Abbotsford resident Ron Martens doesn't have time to wait, so he figures he and hundreds of others in B.C. with Lou Gehrig's disease don't have much to lose by trying a drug combination that has been shown to stall progression of the disease in mice.

There isn't a single, truly effective drug treatment for the disease, whose popular name comes from the New York Yankees baseball star, who died from it in 1941. Martens, a 54-year-old former restaurateur who has lived with the deadly disease (also known as ALS, for amyotrophic lateral sclerosis) for six years, says he could be dead by the time human trials are under way, let alone completed.
So he plans to press his neurologist for the drug cocktail, which Montreal researchers reported this week extended the lives of mice with ALS by 20 per cent.

Dr. Andrew Eisen, director of the ALS Clinic at Vancouver Hospital, said he understands the anxiety of patients, who usually face a death sentence within five years of diagnosis, but research in animals doesn't necessarily translate into success in humans.

Still, Eisen said he will probably prescribe the drug combo to some patients if he feels the benefits would outweigh risks associated with potential side effects.

"We are already prescribing two of the three drugs in the study to some patients and we could consider adding the third for selected patients but you have to remember this research was done in mice and it is always preferable to wait for clinical trials [in humans] before proceeding, so we know about safety and efficacy," he said.

The McGill University study, published last week in the Annals of Neurology, described the use of three commonly prescribed drugs that were fed to mice genetically altered with the mutations for ALS.

The combination therapy included minocycline, an antimicrobial medicine often prescribed for acne; nimodipine, a calcium channel blocker used against high blood pressure, and riluzole, which is believed to have a modest effect in protecting motor neurons from degeneration in ALS patients.

ALS, which most commonly affects those in the 40- to 70-year-range, is suspected when patients complain of muscle fatigue or twitches in the hands or lower legs. As the disease progresses, ALS patients lose the ability to walk and feed themselves. Patients usually survive only three to five years after diagnosis and death usually occurs due to respiratory failure. The renowned physicist, Stephen Hawking, is a rarity as one of the longest survivors of the disease; he was diagnosed 40 years ago.

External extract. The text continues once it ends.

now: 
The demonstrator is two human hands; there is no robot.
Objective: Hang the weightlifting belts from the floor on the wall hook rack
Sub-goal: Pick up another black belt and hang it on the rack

Martens said he has been in one clinical trial on an experimental drug and has used numerous herbal concoctions, with no real benefit.

"I'm very weak now, I can't walk and I can barely stand. I can't feed myself, but my respiratory system is still holding up. My body is getting weaker every month, so I have too look at research like this as if I have nothing to lose, because I've been given a death sentence," he said in an interview.

Jean-Pierre Julien, a co-author of the Montreal study, and one of the leading ALS researchers on the continent, said in an interview the drugs delayed onset of the disease in mice, slowed loss of muscle strength and increased the average lifespan of mice by six weeks. Julien said he expects the Vancouver ALS clinic will participate in clinical trials. The therapy is not expected to reverse the damage already done to patients' motor neurons but it could buy them more time and protect remaining neurons.